* _Activity_: Check each line of the listing below for the string "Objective", then copy every line that has it.

Start of Data provided

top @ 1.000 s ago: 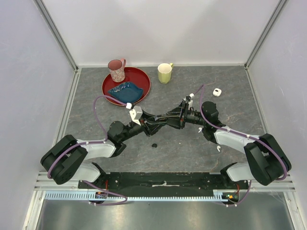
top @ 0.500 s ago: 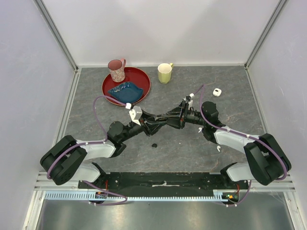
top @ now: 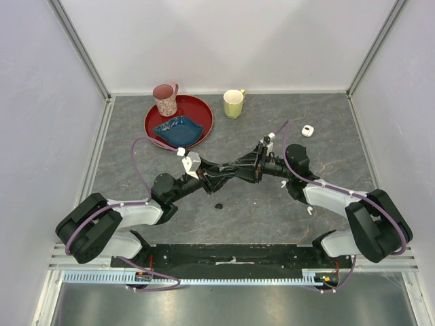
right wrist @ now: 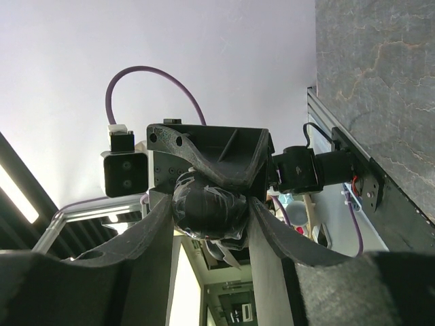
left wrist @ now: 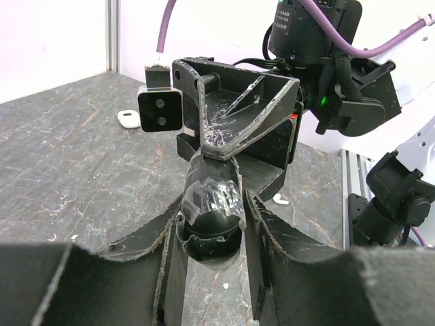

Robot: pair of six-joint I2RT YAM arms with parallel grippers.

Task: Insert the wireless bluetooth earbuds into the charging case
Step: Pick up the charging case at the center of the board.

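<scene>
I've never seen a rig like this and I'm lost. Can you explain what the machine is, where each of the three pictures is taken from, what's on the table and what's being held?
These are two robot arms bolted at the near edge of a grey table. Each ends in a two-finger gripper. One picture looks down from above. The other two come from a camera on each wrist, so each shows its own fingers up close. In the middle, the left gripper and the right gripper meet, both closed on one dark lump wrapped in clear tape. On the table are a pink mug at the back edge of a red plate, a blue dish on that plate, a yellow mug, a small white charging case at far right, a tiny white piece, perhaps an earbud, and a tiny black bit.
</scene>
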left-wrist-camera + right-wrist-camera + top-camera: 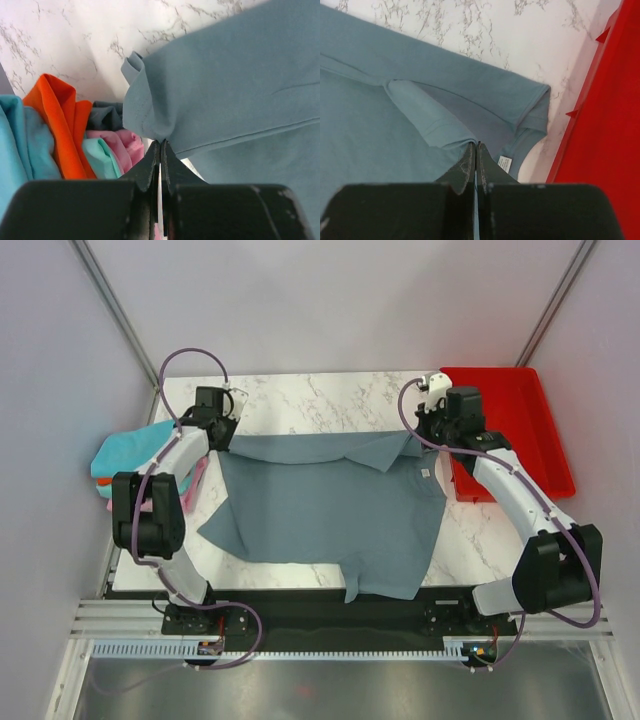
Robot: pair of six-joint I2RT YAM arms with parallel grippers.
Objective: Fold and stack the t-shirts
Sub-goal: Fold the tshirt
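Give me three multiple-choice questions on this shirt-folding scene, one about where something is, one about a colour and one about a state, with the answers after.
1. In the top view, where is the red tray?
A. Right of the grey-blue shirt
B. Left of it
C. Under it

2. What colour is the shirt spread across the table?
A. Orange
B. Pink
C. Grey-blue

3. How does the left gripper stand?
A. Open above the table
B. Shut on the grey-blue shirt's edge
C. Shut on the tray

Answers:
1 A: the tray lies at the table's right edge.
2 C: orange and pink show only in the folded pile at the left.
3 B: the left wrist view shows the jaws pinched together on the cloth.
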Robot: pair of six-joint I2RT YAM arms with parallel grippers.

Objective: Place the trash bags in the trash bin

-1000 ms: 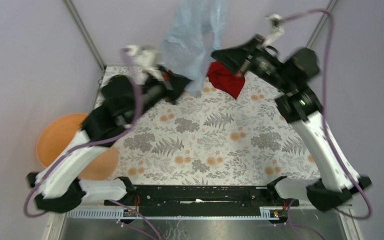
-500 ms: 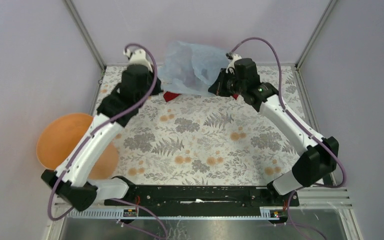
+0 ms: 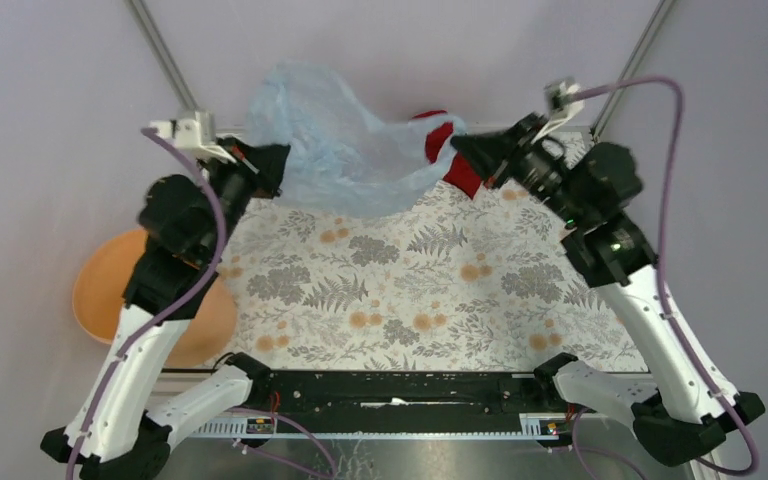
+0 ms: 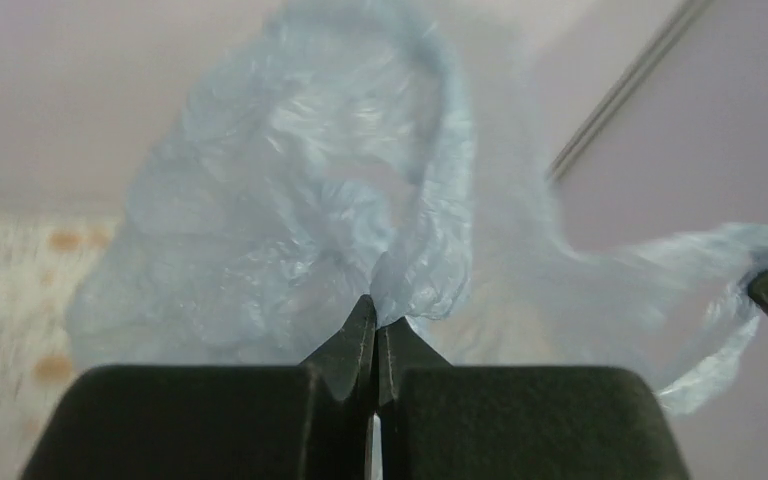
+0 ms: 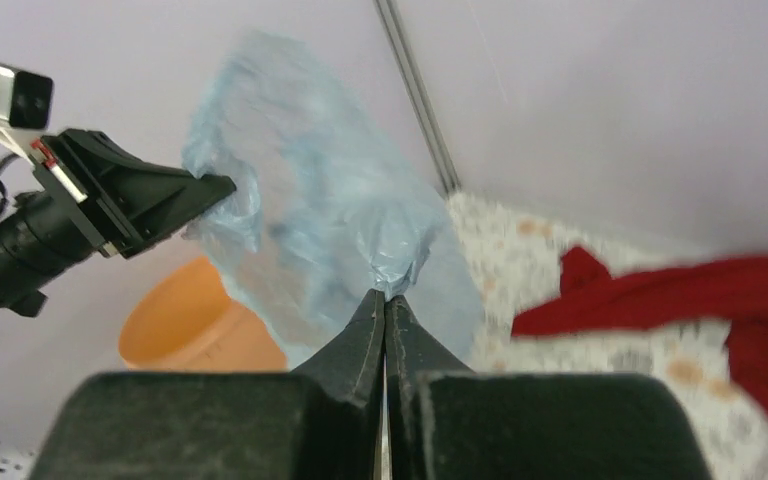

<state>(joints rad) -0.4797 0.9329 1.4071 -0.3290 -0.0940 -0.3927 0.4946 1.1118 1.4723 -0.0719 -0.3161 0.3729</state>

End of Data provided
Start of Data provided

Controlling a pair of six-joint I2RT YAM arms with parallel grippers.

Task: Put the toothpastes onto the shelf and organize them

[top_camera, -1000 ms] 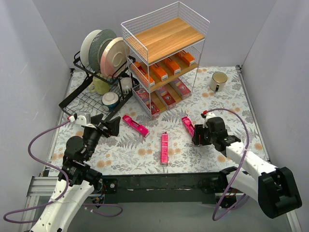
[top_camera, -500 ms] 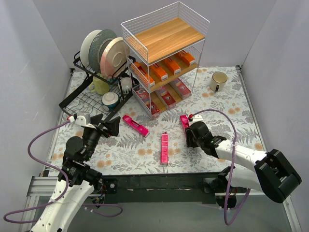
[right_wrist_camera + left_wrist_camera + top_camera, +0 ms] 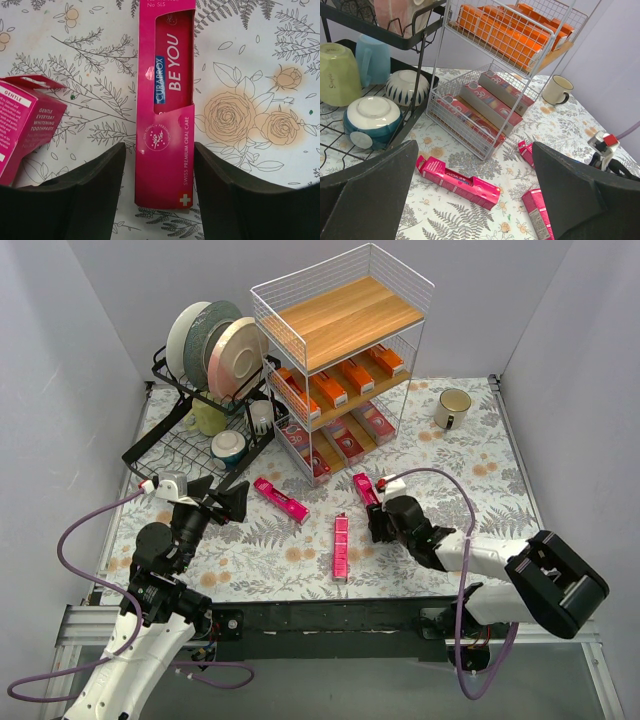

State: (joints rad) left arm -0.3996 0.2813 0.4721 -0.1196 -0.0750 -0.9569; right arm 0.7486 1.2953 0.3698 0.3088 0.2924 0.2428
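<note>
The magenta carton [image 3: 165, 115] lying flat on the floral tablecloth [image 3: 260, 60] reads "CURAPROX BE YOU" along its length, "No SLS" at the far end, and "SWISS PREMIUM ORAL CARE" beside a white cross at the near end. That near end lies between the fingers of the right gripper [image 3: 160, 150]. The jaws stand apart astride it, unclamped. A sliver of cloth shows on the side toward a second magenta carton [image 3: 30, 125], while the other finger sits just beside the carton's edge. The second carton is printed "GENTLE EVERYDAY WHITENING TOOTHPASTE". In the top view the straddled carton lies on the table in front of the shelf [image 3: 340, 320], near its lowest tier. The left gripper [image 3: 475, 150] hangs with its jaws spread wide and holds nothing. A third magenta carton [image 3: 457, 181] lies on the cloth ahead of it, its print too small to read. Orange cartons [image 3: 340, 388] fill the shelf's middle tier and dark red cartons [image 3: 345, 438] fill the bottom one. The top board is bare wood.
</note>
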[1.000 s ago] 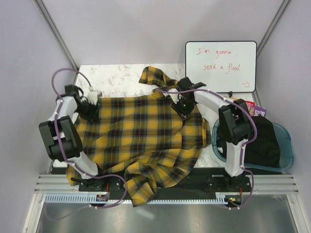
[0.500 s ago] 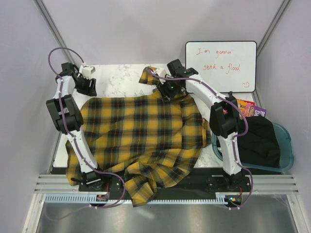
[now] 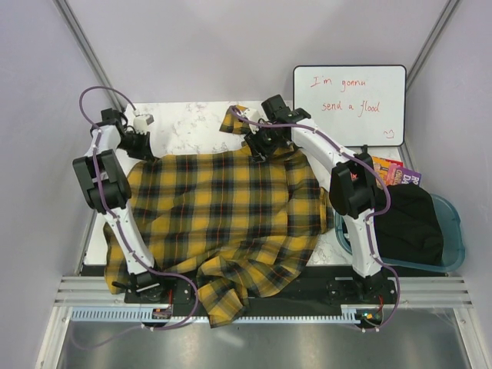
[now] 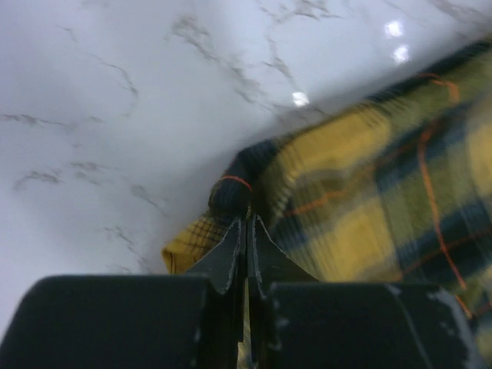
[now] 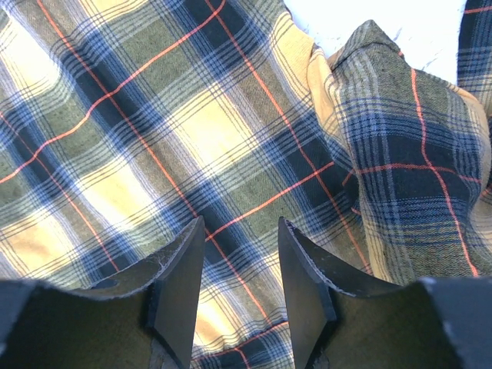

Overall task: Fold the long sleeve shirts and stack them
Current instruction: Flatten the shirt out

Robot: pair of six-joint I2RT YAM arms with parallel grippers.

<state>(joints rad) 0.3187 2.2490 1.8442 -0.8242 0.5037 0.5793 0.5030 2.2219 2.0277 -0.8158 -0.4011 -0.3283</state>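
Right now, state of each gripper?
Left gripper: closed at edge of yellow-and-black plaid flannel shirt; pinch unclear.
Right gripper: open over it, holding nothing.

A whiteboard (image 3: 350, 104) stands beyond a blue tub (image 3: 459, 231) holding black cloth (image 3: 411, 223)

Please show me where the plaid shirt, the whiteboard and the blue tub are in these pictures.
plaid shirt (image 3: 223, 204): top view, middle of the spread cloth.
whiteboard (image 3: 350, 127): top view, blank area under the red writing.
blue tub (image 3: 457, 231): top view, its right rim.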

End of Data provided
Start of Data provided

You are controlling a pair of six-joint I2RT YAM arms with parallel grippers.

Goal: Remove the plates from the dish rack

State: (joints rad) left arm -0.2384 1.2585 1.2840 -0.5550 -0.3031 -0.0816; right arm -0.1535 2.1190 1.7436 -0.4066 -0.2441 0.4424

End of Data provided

* _Reply to the exercise_:
Objective: Fold and stack the t-shirts
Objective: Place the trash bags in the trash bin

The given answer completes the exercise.